Then a framed reproduction of a painting in another room captured her attention, *Massacre at Chios!* That was the same art work Etienne had commissioned for her. *This is extraordinary...* The blonde was rather amazed, for even though French intellectuals in the Nineteenth Century had been very sympathetic towards the slaughter on the Greek island, this was only one of many works which immortalised the plight. *Maybe she just likes Delacroix...*

"Excusez-moi," the housekeeper spoke again, interrupting her thoughts, "Madame is ready to see you now." And she led the way to a room at the end of the corridor.

"Assayez-vous, Madame," the older woman motioned at the chair nearest to the door; and she gently pulled the door close as Michelle sat.

*Eh bien, a devoreureuse de livres, just like me,* the fair blonde thought to herself, noticing the walls lined with completely filled tall bookshelves.

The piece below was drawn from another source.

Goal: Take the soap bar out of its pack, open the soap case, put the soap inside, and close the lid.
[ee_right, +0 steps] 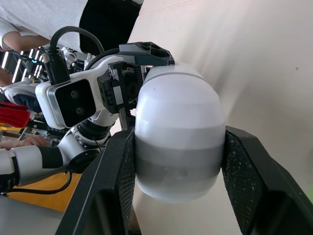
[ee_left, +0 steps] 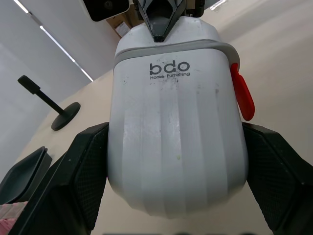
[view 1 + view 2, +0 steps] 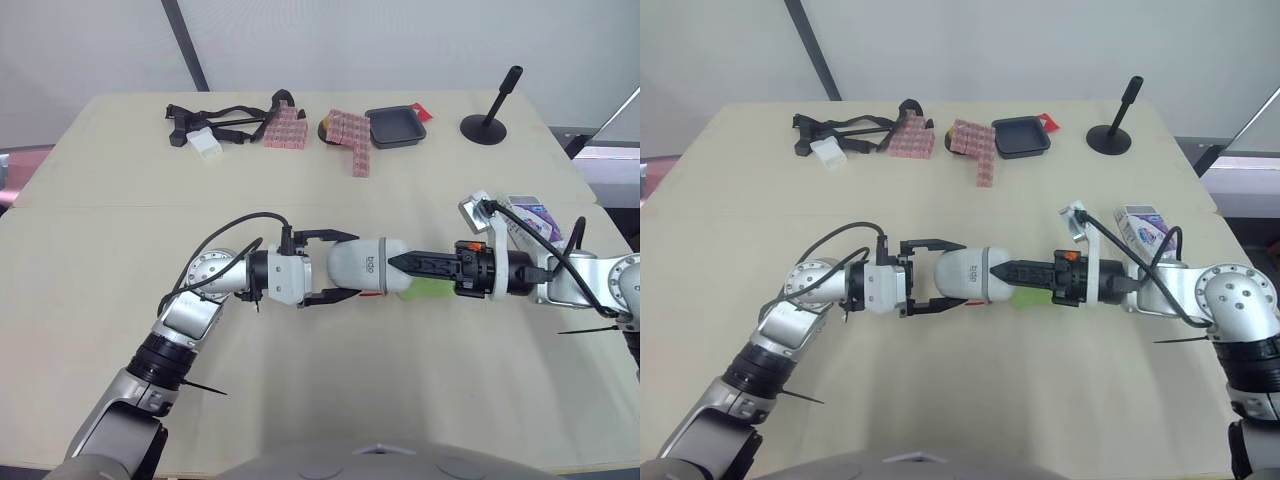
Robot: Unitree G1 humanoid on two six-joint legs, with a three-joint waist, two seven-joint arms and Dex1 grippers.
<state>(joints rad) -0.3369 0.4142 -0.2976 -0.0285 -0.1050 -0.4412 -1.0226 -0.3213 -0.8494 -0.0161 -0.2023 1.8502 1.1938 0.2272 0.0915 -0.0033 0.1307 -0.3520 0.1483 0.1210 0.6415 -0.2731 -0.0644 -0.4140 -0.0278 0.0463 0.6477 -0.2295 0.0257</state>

"Bon soir, Madame," a high female voice spoke.

"Bon soir, Madame," the young woman responded, feeling a tinge of regret upon hearing the unfamiliar voice.

"May I offer you something, Madame?" Her hostess asked from her desk.

"Non, merci," she replied, settling into the large comfortable linen-covered seat.

"Madame," the woman's voice drifted again from the high-back chair across the room. "As promised, I will tell you the origin of the painting you own. Please bear with me, and do not ask questions until I have finished telling you the story."

"D'accord," Michelle responded. It had become apparent that the former owner of the painting had no intention to turn away from the window. The desk and chairs were placed in such a way that it would be like an obstacle course for the young woman to get to her. And from where she was sitting, she could not even see the top of the woman's head, or any other parts of her body. The young aristocrat was beginning to think the whole situation more peculiar than ever.

Then the mysterious woman began her tale.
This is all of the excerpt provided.